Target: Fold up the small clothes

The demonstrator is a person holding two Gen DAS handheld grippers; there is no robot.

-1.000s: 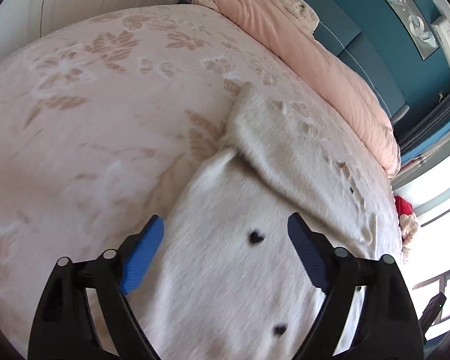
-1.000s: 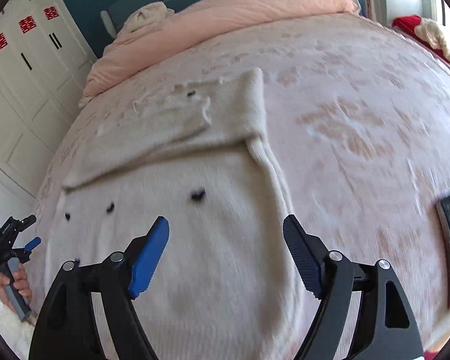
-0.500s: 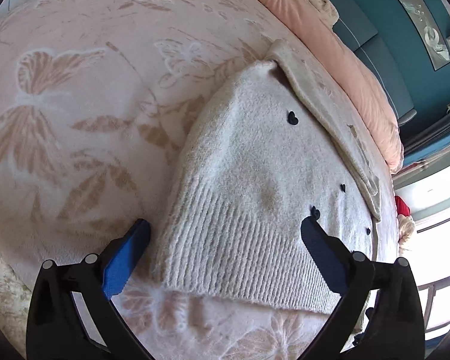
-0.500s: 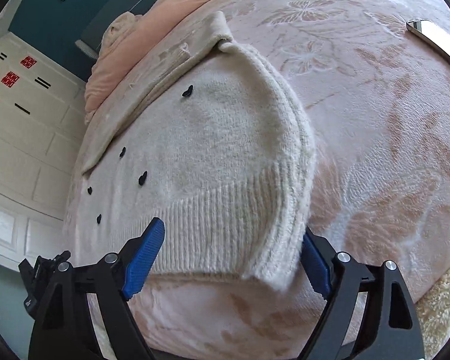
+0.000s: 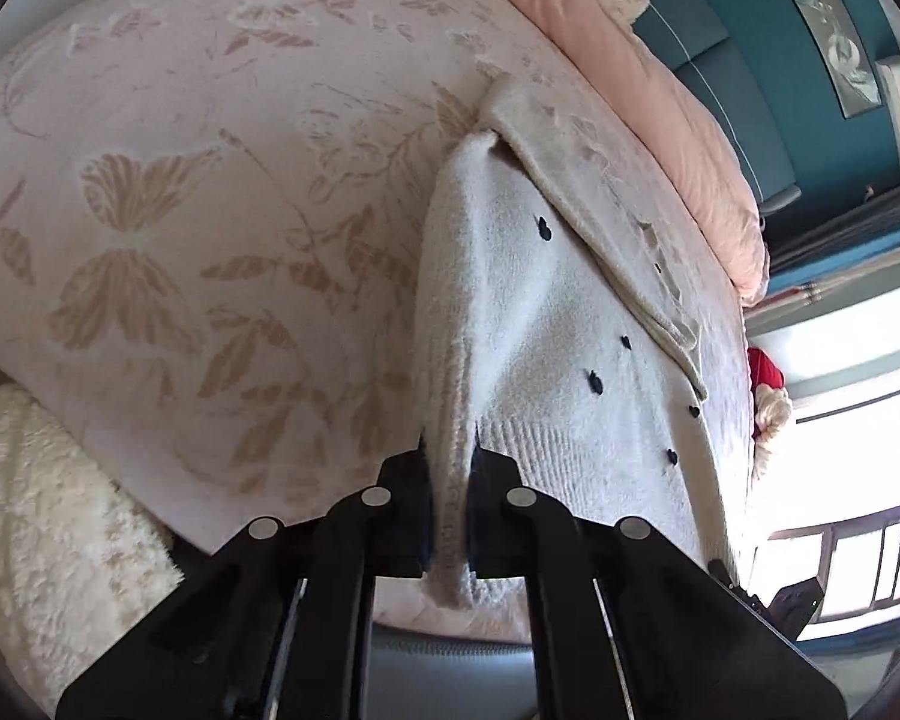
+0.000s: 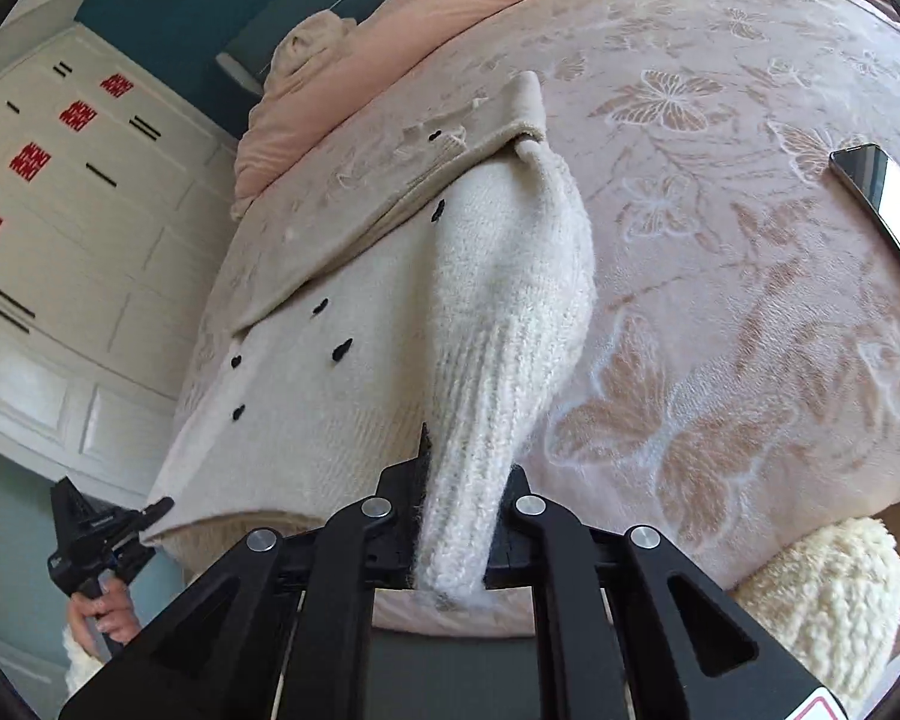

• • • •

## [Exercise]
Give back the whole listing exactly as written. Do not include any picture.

## [Result]
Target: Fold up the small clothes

The demonstrator is a person holding two Gen DAS handheld grippers; there is no robot.

-1.000s: 
-1.000s: 
-0.500s: 
-0.500s: 
+0.000s: 
+0.000s: 

The exercise requires no additional output.